The Currier Museum of Art acquires a long-lost painting by Judith Leyster, a pioneering Dutch woman artist.
Judith Leyster was the first woman to be admitted to a professional artistic guild. She was also one of the most expressive and innovative painters of the 17th century.
Leyster mastered an original style to capture scenes of everyday life. Her quick brushwork perfectly suits figures which appear in motion. In this painting, the boy’s tilted head and open mouth seem spontaneous. Moreover, the subject of a laughing boy holding a bunch of grapes and a hat is a unique subject in art history, which suggests that it was a scene the artist saw.
An exceptionally rare artist
Fewer than twenty works can be securely attributed to Judith Leyster. During the Renaissance and Baroque eras, women were denied the same opportunities allowed men. Along with the Italian painter Artemisia Gentilleschi and the Dutch still-life artist Rachel Ruysch, Judith Leyster was one of a handful of women to break the gender restrictions of her time.

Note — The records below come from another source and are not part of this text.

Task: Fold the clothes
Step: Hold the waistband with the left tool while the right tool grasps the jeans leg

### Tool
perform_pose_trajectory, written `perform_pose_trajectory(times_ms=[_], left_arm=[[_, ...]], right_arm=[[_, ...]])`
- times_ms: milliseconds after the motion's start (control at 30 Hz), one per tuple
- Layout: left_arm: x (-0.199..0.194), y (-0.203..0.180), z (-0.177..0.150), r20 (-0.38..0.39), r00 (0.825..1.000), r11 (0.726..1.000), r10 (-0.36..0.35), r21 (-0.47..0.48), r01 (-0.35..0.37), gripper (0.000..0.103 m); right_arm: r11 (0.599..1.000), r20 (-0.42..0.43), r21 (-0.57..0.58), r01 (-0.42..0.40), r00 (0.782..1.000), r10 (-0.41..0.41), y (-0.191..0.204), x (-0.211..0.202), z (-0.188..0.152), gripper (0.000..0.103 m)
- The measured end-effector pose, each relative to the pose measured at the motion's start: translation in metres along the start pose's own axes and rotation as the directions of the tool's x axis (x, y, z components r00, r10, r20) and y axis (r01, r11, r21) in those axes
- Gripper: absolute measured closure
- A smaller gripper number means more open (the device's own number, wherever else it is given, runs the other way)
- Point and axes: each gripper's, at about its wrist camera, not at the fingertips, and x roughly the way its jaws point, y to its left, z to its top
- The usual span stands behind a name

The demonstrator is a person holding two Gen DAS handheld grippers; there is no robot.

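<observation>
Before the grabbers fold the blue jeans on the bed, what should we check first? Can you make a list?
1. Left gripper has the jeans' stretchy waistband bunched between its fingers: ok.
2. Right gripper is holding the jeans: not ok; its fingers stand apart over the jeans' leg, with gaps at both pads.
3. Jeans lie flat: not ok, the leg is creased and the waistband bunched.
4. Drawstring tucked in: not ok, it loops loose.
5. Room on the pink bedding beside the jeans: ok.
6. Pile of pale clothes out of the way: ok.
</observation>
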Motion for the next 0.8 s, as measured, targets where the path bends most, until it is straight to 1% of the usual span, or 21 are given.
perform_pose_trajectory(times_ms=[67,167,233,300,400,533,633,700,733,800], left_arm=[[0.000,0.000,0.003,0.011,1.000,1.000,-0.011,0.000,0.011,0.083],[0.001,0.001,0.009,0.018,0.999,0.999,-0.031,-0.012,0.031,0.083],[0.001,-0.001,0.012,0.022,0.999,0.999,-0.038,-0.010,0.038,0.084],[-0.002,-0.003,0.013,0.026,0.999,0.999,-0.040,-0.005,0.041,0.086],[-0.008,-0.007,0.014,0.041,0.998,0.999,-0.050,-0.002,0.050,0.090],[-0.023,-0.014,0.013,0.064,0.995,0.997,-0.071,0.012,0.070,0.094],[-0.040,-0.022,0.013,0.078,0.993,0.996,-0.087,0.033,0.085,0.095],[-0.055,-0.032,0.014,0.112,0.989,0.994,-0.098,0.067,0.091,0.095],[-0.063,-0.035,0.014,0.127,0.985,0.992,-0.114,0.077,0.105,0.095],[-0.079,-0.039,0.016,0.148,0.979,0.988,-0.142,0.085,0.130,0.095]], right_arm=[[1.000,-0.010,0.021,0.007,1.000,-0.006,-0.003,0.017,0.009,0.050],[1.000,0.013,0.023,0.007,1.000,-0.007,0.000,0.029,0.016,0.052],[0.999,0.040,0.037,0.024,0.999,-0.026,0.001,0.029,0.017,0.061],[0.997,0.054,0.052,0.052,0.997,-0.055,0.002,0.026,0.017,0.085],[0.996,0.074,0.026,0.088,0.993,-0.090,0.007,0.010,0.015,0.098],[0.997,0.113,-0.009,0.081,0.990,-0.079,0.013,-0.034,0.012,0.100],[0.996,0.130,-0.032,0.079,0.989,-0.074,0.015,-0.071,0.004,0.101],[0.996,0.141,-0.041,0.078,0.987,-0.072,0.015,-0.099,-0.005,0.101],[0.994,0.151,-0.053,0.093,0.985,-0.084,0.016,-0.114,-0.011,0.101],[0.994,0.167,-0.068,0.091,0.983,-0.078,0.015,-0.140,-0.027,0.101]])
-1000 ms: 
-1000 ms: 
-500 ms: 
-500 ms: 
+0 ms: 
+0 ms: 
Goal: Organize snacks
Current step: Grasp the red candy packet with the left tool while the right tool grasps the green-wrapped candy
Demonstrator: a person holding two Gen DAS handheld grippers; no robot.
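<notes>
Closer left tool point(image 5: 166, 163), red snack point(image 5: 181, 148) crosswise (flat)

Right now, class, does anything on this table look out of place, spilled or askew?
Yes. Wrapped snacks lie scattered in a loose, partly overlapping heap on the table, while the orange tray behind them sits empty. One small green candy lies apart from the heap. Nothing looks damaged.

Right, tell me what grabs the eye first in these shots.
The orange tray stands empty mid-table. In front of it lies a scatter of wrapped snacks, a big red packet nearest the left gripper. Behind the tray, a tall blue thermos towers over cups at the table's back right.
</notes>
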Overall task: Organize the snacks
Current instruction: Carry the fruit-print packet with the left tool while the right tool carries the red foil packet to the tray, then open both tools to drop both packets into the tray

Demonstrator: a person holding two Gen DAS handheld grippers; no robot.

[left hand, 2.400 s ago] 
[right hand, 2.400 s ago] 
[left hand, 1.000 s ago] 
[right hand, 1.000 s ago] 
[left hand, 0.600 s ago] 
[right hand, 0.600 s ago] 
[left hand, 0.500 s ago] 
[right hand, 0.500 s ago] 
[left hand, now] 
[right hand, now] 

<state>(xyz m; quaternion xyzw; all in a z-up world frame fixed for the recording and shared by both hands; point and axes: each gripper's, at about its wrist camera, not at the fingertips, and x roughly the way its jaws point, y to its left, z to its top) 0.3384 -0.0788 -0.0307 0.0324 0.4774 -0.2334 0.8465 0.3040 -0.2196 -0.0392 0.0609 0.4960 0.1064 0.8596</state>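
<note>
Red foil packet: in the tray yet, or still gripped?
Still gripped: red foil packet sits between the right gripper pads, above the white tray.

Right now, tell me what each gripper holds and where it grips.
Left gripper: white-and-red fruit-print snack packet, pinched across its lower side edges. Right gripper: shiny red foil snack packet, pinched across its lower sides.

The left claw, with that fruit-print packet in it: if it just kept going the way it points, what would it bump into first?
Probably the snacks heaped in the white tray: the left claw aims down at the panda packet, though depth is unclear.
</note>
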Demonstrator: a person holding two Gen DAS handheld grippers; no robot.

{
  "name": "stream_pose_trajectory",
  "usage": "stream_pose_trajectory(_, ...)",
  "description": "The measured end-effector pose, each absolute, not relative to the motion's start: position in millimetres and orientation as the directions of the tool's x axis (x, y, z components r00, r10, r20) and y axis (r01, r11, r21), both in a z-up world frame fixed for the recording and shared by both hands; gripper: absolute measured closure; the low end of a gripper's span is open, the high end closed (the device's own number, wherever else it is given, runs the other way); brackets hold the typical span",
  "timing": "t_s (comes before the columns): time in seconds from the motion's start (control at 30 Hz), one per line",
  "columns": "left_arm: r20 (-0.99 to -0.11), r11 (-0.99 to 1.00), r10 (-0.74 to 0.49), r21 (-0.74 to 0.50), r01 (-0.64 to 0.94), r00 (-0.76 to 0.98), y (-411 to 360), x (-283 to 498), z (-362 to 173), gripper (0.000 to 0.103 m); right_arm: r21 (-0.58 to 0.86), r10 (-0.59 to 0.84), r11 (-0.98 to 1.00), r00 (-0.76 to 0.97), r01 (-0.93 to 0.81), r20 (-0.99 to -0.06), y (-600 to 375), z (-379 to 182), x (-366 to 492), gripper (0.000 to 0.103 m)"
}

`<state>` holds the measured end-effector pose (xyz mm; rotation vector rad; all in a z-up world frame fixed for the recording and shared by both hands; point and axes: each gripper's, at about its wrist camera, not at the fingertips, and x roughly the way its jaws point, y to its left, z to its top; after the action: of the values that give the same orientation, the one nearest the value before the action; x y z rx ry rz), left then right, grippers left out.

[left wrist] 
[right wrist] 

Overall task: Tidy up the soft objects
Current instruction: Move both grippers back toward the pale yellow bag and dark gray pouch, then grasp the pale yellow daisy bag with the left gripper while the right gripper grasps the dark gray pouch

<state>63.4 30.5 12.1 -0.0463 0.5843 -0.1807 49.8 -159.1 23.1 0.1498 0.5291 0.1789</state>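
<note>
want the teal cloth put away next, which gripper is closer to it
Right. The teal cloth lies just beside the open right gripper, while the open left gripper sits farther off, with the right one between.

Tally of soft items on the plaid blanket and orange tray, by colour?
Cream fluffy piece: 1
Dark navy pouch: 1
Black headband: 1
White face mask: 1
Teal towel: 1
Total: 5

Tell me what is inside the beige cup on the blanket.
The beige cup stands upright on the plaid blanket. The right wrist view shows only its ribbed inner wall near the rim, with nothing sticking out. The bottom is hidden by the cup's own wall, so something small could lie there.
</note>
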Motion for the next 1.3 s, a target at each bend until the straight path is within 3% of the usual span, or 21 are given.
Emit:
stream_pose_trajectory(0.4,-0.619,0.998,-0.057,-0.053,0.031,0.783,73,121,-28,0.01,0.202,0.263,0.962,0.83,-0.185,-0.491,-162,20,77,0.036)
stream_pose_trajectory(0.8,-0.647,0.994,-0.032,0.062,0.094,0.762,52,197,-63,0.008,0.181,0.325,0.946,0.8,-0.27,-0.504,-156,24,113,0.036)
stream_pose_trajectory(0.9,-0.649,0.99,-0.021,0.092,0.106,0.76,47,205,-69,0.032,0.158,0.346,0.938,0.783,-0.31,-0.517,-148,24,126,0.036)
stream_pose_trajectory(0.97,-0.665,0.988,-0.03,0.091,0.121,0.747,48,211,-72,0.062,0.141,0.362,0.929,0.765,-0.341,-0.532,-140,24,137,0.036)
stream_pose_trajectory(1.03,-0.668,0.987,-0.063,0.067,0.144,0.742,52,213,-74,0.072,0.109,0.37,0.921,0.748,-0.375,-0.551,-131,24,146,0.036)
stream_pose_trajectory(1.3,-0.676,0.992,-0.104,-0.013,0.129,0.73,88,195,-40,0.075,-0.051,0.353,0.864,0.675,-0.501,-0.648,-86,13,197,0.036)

Leyster was highly praised in the official histories of the Dutch city of Haarlem.
An artist couple reunited at the Currier Museum of Art
A few years after Boy Holding Grapes and a Hat was completed, Judith Leyster married the Dutch painter Jan Miense Molenaer. The Currier Museum already owns a painting by Molenaer, Card Players at an Inn, providing an ideal context for the Leyster work.
Boy Holding Grapes and Hat is now on view in the European Gallery, part of the Currier’s permanent collection.